De crux zit hem erin dat in al deze redeneringen wel elementen zitten waar wat voor te zeggen is. Natuurlijk hebben bepaalde typen natuur een zekere oppervlakte nodig om als systeem te kunnen functioneren, en natuurlijk is er best iets voor te zeggen om sommige vormen van landbouw gewoon zo efficiënt mogelijk te proberen te krijgen. Maar nu dreigt de verdeling van het land een soort koehandel te worden, waarin enorme gebieden als plek waar natuur mag zijn worden opgegeven, met als ruilmiddel een vrijwel geheel van mensen ontdane wildernis.
Ik heb hierover – en dat stelt me op een bepaalde manier ook wel weer gerust – verhitte discussies met vertegenwoordigers van beide kampen. Men veronderstelt dan soms dat mijn ideaalbeeld kennelijk het ‘rijke gevarieerde cultuurlandschap’ is. De ‘boerennatuur’ waar door de wildernisdenkers op neer wordt gekeken, en dat van fanatieke efficiëntie-predikers ‘Ot en Sien’-kwalificaties meekrijgt. Academici hebben het in dat verband over een ‘arcadische natuurvisie’.
Maar, zonder te veel als Rutte te willen klinken, heb ik juist níet per se een bepaalde visie.

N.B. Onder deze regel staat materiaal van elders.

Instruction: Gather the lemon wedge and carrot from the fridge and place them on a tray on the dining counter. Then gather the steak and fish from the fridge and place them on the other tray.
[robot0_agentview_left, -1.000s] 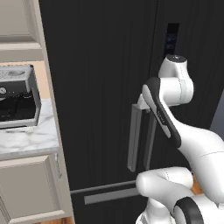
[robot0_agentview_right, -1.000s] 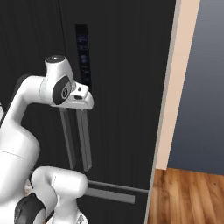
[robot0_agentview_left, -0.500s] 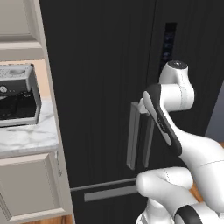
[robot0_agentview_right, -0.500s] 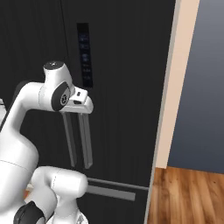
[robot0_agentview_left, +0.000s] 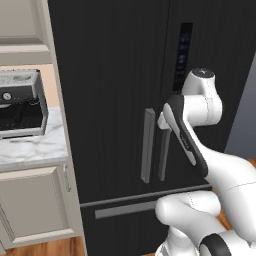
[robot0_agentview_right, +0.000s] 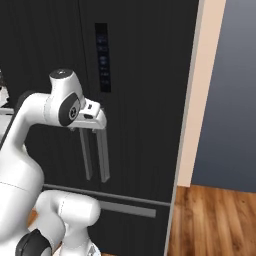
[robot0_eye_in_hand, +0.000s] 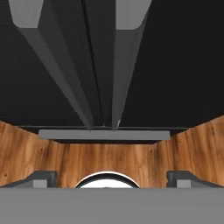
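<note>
My own forearm covers the top of the right door handle (robot0_agentview_left: 162, 155) on the fridge (robot0_agentview_left: 110, 90) from the left base camera. The coffee machine (robot0_agentview_left: 19, 102) on the small worktop (robot0_agentview_left: 35, 147) is cut by the left edge. The display strip (robot0_agentview_right: 102, 57) is too small to read.

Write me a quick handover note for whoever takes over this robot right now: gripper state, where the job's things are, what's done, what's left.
Gripper: open, empty, at the top of the fridge's two door handles, not closed on either.
Fridge: both doors and the bottom drawer shut.
Lemon wedge, carrot, steak, fish: presumably inside the fridge.
Done: arm brought up to the handles.
Left: grip a handle, open the door, carry lemon wedge and carrot to one tray on the dining counter, then steak and fish to the other.
</note>
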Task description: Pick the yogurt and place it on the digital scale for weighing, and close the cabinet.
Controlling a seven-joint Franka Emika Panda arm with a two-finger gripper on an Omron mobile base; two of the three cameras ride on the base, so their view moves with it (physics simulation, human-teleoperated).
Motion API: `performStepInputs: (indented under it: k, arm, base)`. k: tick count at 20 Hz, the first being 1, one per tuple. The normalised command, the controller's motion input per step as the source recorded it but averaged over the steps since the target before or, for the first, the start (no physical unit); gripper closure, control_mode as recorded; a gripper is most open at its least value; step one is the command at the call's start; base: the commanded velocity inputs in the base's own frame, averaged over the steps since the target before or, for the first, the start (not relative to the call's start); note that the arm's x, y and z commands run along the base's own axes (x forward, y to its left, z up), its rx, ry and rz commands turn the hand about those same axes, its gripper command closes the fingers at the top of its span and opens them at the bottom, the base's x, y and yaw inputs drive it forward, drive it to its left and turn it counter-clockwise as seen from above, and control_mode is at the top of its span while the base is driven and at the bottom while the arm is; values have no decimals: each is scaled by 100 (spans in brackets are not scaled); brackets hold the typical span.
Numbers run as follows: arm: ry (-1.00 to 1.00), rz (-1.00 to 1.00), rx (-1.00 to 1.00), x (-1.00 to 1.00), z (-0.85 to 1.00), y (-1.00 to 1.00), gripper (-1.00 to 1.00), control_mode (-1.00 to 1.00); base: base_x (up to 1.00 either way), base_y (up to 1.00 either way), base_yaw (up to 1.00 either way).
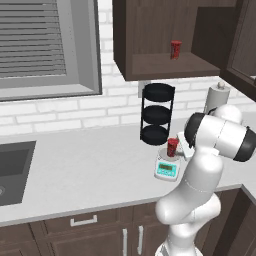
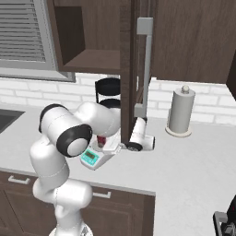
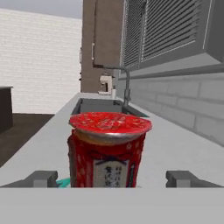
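Note:
The yogurt (image 1: 172,146), a small red cup, stands upright on the round plate of the digital scale (image 1: 167,169) on the counter. In the hand view the yogurt (image 3: 108,151) sits close up between the two dark fingertips (image 3: 41,178), which stand wide apart and clear of its sides. My gripper (image 3: 113,178) is open around it. From the right, the yogurt (image 2: 102,140) and the scale (image 2: 93,158) peek out behind my arm. The cabinet (image 1: 165,65) above is open, its door (image 2: 128,69) swung out with the long handle (image 2: 145,64) facing me.
A second small red container (image 1: 176,49) stands on the cabinet shelf. A black three-tier rack (image 1: 157,114) is just behind the scale. A paper towel roll (image 2: 179,113) stands to the right, and the sink (image 1: 12,170) lies far left.

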Motion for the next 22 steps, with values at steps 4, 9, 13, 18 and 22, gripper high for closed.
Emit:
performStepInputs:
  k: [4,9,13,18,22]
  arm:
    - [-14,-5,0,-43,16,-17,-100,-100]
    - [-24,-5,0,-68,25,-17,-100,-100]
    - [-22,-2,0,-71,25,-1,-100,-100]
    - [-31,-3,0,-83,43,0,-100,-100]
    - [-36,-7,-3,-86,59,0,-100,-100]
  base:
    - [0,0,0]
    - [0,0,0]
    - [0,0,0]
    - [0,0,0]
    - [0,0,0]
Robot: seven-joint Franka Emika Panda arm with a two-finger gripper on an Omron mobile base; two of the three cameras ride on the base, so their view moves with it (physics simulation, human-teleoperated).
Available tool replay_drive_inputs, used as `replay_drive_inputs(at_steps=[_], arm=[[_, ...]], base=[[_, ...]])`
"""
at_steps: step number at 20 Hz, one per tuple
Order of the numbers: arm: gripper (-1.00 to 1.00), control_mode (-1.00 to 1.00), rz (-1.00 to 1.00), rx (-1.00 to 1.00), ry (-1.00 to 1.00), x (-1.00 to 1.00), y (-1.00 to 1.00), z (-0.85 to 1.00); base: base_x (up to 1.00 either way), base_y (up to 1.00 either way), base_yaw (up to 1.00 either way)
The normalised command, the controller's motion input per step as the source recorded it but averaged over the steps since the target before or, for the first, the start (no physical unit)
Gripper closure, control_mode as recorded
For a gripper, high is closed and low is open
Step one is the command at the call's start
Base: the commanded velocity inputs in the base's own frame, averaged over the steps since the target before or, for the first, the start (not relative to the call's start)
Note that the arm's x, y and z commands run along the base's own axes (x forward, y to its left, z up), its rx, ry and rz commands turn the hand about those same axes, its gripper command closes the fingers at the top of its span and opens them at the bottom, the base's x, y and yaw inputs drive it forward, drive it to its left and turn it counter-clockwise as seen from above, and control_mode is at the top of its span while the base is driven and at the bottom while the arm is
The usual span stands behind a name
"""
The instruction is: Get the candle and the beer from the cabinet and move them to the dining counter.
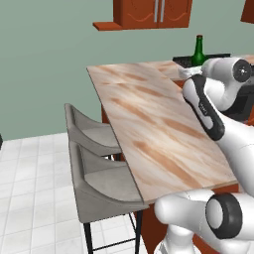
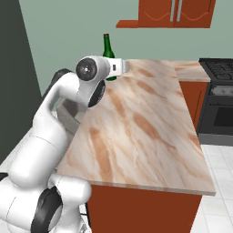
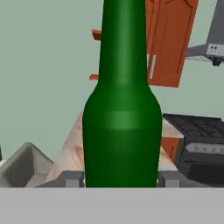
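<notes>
beer vs claw: the beer stood dead centre in the hand view, right between the two dark finger tips at the bottom of the frame, so the claw had it straight ahead with no offset to either side.
claw state: part open, a tip close against each flank of the bottle's lower body; it looked like a grip on the beer, though the contact itself sat at the frame's bottom edge and was hard to confirm.
beer position: upper right of the left base view and upper middle of the right base view, at the far end of the counter, its base hidden behind the white wrist.
whether set down: could not tell whether the bottle rested on the slab or hung just above it.
long axis: vertical, upright, with no lean in either base view.
pointing: neck and cap up, body down.
cabinet: the cabinet hung on the wall at the top of the frame, well apart from the bottle.
next move, judged: lower or release along the upright axis, keeping the bottle from tipping.
candle: not made out.
</notes>
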Motion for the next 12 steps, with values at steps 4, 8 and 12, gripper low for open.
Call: replay_drive_inputs(at_steps=[4, 8, 12], arm=[[1.0, -1.0, 0.33, 0.0, 0.12, 0.21, -0.22, -0.26], [1.0, -1.0, 0.22, 0.03, 0.06, 0.26, -0.16, -0.34], [1.0, -1.0, 0.22, 0.0, 0.08, 0.34, -0.07, -0.38]], base=[[0.0, 0.0, 0.0], [0.0, 0.0, 0.0], [0.0, 0.0, 0.0]])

Dat de natuur in mijn tuin geen natuur is, is je reinste antropocentrisme. Als ik een egel geen natuur vind, over wie zegt dat dan eigenlijk iets? En dat we maar naar het buitenland moeten voor natuur is ook van een ten hemel schreiende armoe. De verdeelneiging op grote schaal is een laffe en luie manier om te voorkomen dat vergelijkbare discussies keer op keer gevoerd moeten worden. En toch moet dat. Ik ben niet voor (of tegen) efficiënt, wildernis, of arcadisch, ik ben er voor dat iedereen per gebied kijkt wat daar, met moeilijke gesprekken tussen alle partijen, mogelijk en wenselijk is. Een haast op landsschaal uitgedachte verdeling in landschapsgebruik faciliteert ingraafneigingen en institutionaliseert landschapspolarisatie.